Они двинулись дальше и мало-помалу раздражение Бертина прошло, он с большой теплотой заговорил о Попенберге, об этой жертве войны, и, порывшись в памяти, многое вспомнил о нем. С какой удивительной чуткостью писатель обрисовал раннее детство Э. Т. А. Гофмана, этого певца ужаса, показав, что оно-то и является причиной безумных вспышек его гения; как тонко он оценивал значение датского писателя Германа Банга, ранние романы которого впервые пробудили в Бертине любовь к современной рассудочной прозе. Попенберг написал очерк о письмах покойного писателя князя Германа Пюклера-Мускау; в имении этого писателя находился самый достопримечательный в Силезии парк, им самим заложенный.

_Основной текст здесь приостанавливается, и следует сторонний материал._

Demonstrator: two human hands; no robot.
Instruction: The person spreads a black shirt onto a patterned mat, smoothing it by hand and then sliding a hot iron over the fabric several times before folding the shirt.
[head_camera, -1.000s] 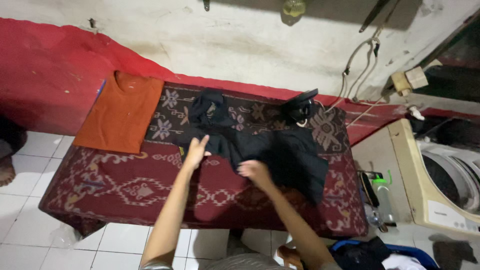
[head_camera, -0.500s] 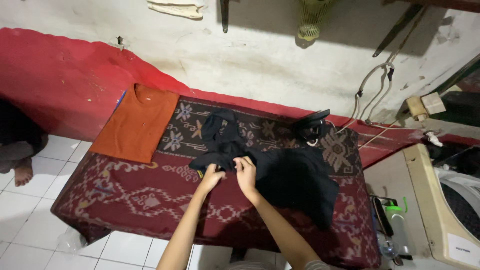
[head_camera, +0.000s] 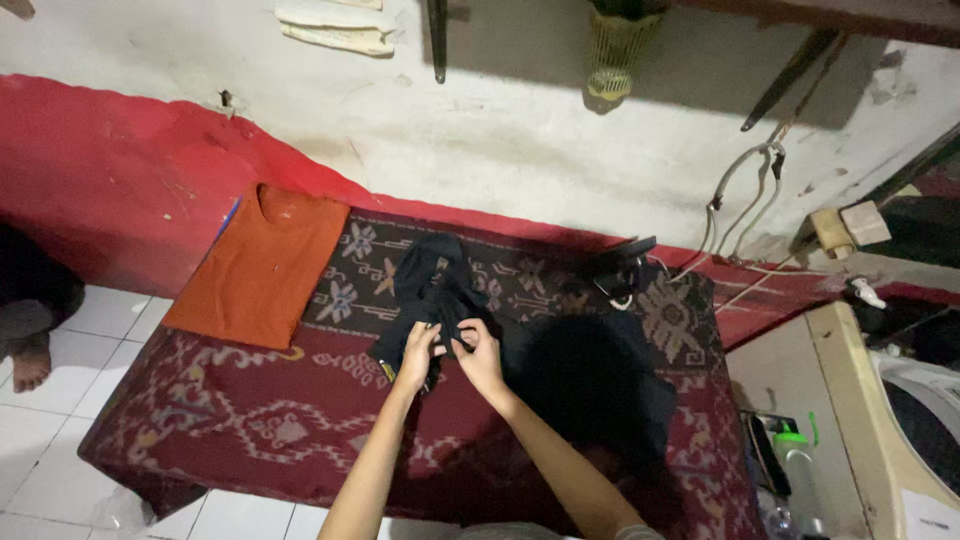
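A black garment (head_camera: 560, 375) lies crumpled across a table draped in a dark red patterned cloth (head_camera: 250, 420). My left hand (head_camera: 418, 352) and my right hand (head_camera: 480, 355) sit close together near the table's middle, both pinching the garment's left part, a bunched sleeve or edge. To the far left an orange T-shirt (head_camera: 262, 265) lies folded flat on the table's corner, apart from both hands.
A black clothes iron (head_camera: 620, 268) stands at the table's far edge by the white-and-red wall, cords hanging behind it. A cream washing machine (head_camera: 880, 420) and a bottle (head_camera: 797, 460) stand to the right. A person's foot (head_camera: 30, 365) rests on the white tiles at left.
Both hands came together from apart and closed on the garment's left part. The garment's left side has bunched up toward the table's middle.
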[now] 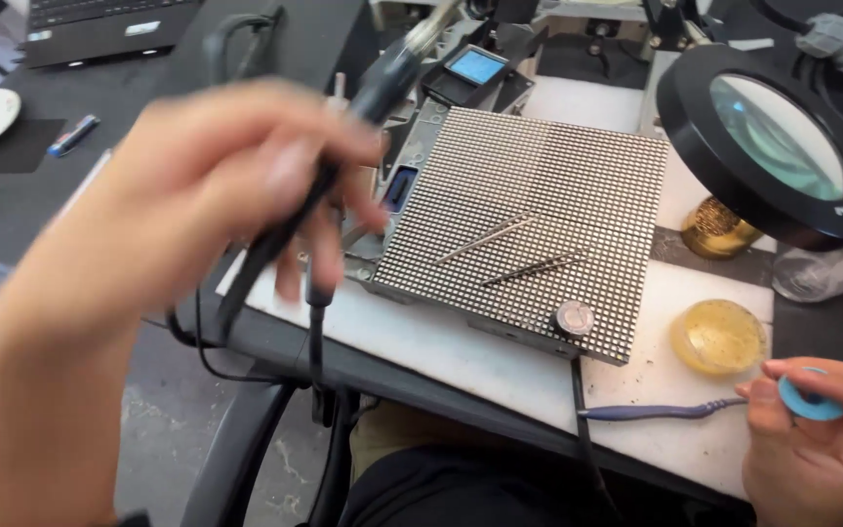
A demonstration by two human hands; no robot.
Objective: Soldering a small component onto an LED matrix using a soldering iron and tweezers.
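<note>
Black corded soldering handle is being gripped by left hand fingers; right hand fingers are pinching a small blue spool beside the dotted grid panel.

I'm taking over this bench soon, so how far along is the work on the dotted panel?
Set out: dotted panel on the white mat, two thin rods lying on it. In hand: left hand grips a black corded tool; right hand holds a blue ring. No tool touches the panel yet.
</note>
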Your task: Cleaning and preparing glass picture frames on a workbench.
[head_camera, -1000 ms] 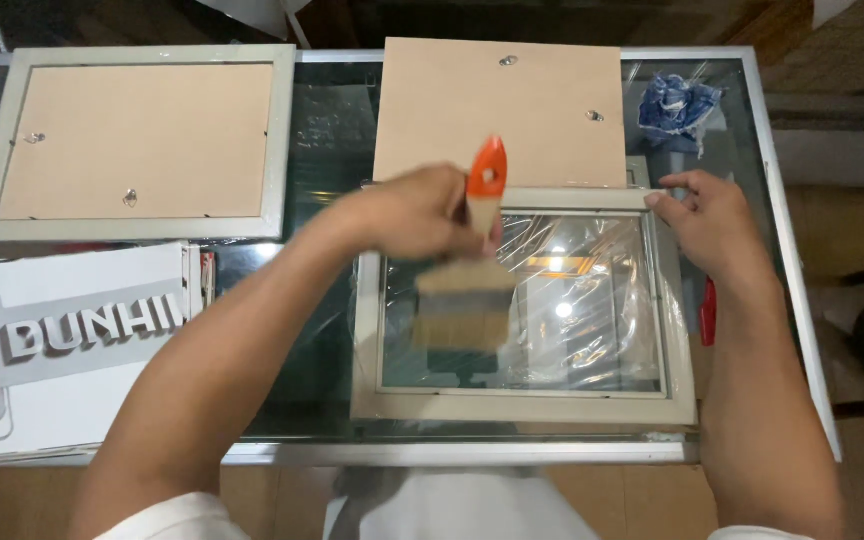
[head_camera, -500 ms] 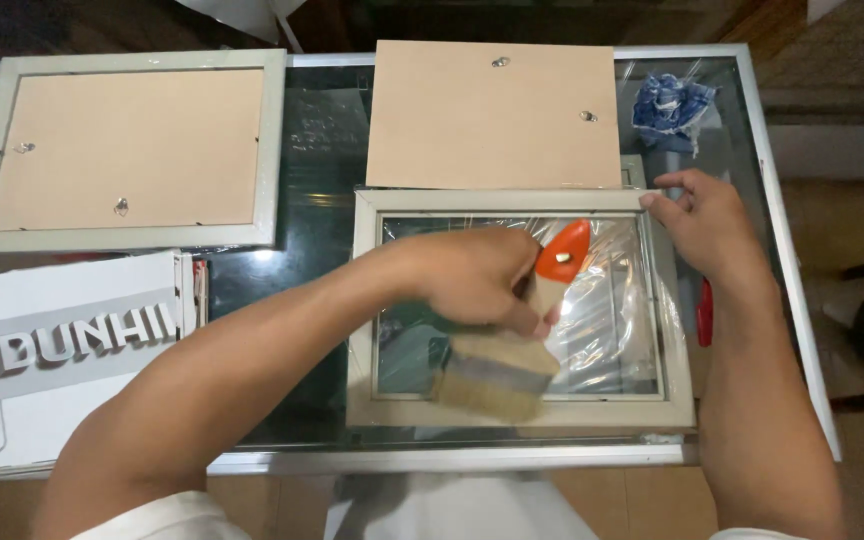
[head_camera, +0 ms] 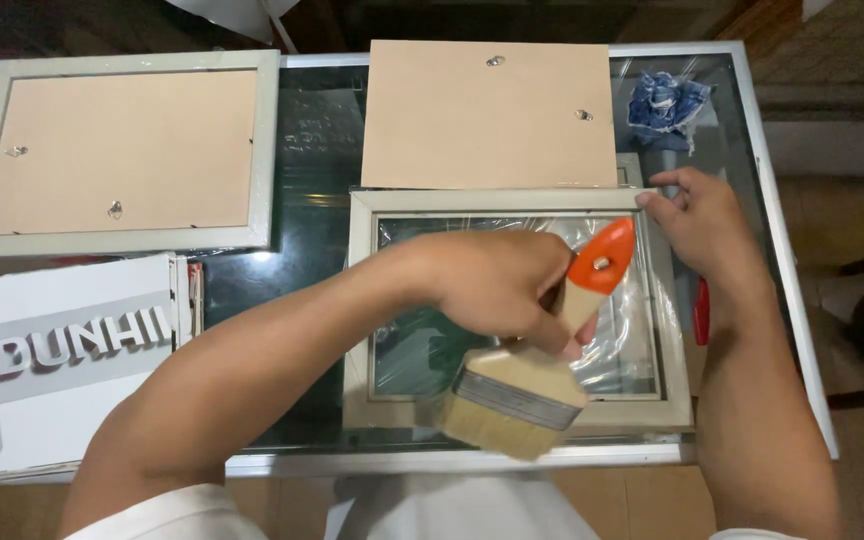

— Разумеется, не собственными руками, — насмешливо прибавил Бертин, — но согласно собственному его вкусу и пониманию ландшафта. Когда я ездил из Крейцбурга в Берлин, у меня всегда было желание податься на Саган-Котбус и заехать в Мускау. Но упущенное можно наверстать. Своей арабской кобыле и охотничьей собаке Мускау поставил памятники из бронзы и мрамора; воздвиг ли он их своим крепостным крестьянам, создавшим его парк, — этого Попенберг, конечно, не сообщает. Зато он не умолчал о том, что князь вывез из Абиссинии прелестную рабыню.